Electrical eye stimulation could provide ‘remarkable’ treatment for depression and dementia, study says

A new method of electrically stimulating the eye has been shown to alleviate depression-like symptoms and improve cognitive function in animal models, according to new research.

The findings, recently published in the journals Brain Stimulation and the Annals of the New York Academy of Sciencesmay lead to alternative ways to treat neuropsychiatric diseases such as dementia and depression.

Previous studies have shown that deep brain stimulation of the prefrontal cortex in the brains of animals could relieve depressive symptoms and improve memory function.

Such invasive techniques, however, require surgery to implant electrodes inside the brain that may cause significant side effects like infections and other post-operative complications, researchers pointed out.

But now, a technique to stimulate the corneal surface of the eye can be non-invasive and also result in “remarkable” antidepressant-like effects, reducing stress hormones in an animal model study, said scientists, including those from the University of Hong Kong (HKUMed) and City University of Hong Kong (CityU).

The technique induced the expression of genes involved in the development and growth of cells in the hippocampus – a brain region involved in learning and memory.

Researchers said the non-invasive stimulation method in mice also drastically improved memory performance and reduced beta-amyloid deposits in the hippocampus – one of the hallmarks of Alzheimer’s disease.

“The overall findings suggest a possible neuroplasticity mechanism of the antidepressant-like effects of TES [transcorneal electrical stimulation],” scientists wrote in one of the studies.

Leanne Chan Lai-hang, a study co-author, pointed out that it would be “a major scientific breakthrough” if TES, a non-invasive method initially developed to treat eye diseases, could be applied to treat neuropsychiatric conditions.

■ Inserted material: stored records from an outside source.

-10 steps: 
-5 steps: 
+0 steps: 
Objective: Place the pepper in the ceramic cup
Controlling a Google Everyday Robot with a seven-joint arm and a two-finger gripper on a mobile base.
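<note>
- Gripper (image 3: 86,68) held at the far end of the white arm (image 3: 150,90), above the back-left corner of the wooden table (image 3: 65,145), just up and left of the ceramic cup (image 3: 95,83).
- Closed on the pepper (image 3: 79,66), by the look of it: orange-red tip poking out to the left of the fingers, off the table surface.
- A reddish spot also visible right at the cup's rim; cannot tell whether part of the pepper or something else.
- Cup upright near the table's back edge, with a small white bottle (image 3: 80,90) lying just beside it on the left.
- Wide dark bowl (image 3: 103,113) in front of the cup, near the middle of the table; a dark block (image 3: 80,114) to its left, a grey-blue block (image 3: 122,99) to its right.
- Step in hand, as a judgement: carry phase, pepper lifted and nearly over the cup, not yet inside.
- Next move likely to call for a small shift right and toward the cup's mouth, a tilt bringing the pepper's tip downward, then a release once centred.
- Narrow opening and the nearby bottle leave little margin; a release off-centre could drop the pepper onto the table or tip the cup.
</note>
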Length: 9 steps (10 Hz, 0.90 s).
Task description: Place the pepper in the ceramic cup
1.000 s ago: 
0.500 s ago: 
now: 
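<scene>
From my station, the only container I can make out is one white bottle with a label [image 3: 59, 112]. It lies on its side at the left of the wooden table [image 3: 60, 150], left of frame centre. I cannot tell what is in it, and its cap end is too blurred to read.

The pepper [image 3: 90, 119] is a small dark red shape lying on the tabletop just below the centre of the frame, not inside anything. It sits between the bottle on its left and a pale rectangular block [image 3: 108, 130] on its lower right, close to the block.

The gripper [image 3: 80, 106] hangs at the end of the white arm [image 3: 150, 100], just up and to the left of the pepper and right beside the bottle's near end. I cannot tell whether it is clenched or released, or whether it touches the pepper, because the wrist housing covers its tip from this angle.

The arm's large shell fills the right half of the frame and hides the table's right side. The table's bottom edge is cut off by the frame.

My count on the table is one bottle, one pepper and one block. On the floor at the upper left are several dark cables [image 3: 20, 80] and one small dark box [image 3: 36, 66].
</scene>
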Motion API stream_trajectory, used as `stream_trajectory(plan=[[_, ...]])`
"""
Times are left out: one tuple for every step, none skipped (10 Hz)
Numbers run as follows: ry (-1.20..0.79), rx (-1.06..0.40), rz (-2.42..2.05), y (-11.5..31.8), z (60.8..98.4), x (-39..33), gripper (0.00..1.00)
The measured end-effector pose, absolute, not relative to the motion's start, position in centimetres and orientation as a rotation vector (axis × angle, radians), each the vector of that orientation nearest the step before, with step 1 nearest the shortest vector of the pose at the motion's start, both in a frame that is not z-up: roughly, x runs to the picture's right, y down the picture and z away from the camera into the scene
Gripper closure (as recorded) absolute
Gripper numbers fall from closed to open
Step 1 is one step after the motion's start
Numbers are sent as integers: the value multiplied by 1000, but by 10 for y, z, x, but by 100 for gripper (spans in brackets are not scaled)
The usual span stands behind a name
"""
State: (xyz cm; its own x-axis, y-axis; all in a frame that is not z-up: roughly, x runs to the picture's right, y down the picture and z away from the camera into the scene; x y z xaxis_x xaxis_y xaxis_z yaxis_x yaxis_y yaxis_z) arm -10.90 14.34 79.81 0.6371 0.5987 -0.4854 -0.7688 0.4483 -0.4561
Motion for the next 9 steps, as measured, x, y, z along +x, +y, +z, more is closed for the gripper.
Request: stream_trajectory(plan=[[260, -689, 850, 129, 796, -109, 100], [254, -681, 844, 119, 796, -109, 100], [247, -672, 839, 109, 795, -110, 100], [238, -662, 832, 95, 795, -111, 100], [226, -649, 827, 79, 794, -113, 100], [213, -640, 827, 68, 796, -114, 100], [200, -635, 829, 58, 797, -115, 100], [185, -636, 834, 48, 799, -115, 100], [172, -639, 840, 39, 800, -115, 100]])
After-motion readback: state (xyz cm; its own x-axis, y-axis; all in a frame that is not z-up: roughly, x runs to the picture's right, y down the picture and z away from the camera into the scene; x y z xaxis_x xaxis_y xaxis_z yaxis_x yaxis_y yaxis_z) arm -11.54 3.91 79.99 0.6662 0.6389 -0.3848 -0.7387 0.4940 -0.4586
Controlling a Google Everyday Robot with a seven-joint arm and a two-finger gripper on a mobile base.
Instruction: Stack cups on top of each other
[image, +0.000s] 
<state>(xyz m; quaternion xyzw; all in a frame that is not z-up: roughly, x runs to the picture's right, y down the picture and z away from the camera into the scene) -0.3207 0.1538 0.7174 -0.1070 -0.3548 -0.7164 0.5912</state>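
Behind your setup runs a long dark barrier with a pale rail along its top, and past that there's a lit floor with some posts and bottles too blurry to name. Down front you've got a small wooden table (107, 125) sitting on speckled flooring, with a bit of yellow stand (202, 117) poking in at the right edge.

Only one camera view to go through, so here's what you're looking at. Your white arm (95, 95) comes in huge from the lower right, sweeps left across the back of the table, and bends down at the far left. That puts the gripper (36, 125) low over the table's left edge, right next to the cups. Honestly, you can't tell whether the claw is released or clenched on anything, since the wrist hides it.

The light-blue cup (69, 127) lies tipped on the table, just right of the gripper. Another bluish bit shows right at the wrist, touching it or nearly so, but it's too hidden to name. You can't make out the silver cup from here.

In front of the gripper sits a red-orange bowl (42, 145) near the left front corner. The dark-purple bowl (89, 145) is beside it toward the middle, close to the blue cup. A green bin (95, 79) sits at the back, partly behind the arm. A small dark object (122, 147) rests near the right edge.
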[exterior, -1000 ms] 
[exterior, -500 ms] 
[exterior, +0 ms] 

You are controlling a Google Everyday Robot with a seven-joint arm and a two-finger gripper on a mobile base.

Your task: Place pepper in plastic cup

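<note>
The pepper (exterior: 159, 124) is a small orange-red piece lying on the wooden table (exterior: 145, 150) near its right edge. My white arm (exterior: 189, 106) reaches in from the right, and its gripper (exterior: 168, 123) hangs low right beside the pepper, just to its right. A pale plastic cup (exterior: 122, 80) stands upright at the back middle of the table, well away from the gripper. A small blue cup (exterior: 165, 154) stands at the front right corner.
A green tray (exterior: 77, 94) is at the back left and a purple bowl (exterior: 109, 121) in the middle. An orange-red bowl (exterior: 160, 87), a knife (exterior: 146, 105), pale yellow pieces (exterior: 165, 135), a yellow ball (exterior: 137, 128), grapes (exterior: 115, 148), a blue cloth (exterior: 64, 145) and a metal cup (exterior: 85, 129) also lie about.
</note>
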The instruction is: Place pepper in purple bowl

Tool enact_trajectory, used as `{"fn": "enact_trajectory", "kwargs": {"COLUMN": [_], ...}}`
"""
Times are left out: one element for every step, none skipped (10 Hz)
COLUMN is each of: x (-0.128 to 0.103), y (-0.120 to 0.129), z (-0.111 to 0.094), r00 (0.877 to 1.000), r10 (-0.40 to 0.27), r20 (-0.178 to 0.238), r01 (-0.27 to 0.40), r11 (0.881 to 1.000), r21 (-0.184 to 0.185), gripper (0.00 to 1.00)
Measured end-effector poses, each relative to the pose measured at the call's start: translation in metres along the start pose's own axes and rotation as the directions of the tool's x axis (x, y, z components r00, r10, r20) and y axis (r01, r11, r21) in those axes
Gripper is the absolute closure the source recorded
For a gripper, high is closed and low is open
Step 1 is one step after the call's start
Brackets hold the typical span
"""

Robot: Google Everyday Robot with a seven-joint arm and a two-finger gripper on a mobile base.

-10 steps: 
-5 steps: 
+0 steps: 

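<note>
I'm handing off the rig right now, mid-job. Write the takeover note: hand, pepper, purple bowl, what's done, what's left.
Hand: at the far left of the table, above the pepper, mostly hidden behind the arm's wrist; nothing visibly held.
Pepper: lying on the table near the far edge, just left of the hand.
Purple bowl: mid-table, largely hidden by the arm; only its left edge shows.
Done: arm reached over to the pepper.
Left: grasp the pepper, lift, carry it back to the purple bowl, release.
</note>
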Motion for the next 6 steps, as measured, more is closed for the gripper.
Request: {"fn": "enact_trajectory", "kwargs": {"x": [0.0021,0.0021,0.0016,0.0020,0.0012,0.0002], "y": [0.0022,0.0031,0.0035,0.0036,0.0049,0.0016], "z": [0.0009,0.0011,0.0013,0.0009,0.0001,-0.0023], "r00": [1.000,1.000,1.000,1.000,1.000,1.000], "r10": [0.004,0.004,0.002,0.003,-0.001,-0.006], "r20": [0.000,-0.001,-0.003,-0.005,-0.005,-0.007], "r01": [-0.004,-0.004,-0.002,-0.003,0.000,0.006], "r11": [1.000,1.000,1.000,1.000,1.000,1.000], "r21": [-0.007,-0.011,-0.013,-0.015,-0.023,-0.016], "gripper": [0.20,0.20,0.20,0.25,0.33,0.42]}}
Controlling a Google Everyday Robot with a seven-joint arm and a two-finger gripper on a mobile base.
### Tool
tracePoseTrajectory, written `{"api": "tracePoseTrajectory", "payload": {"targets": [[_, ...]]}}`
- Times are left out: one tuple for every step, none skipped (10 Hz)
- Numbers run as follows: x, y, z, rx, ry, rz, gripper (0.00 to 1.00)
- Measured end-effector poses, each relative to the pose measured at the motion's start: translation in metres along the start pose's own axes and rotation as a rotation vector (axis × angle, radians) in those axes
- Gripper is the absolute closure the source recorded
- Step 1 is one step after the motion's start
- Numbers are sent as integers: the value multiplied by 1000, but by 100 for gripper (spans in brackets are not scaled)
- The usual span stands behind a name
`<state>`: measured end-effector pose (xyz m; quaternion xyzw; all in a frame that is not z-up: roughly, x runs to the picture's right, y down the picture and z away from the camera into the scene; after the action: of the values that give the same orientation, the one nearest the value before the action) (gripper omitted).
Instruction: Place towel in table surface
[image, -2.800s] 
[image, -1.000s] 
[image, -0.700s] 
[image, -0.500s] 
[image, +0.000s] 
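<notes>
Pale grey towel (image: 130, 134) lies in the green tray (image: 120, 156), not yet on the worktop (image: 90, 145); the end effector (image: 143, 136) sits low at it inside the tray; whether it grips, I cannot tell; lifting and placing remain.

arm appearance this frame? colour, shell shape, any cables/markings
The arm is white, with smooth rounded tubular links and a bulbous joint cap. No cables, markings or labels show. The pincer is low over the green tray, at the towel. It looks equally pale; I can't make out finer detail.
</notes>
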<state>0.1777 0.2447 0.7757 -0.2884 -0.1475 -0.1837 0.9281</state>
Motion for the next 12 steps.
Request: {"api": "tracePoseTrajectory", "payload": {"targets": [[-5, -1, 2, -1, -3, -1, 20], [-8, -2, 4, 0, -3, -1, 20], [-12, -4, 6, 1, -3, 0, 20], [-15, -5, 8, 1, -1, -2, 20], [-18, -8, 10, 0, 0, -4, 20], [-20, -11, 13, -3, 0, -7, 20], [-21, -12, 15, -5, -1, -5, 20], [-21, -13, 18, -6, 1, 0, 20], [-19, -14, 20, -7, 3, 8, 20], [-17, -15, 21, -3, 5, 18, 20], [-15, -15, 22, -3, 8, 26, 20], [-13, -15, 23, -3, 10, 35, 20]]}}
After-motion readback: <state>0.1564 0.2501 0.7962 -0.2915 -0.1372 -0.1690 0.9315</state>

“These research findings pave the way for new therapeutic opportunities to develop novel treatment for patients suffering from treatment-resistant depression and dementia. Intensive, clinical trials must be conducted to validate the efficacy and safety,” another study co-author Dr Chan Ying-shing said.

“Overall, these findings support further investigation of TES as a potential treatment for cognitive dysfunction and mechanistic studies of TES effects in other dementia models,” the scientists wrote in the study.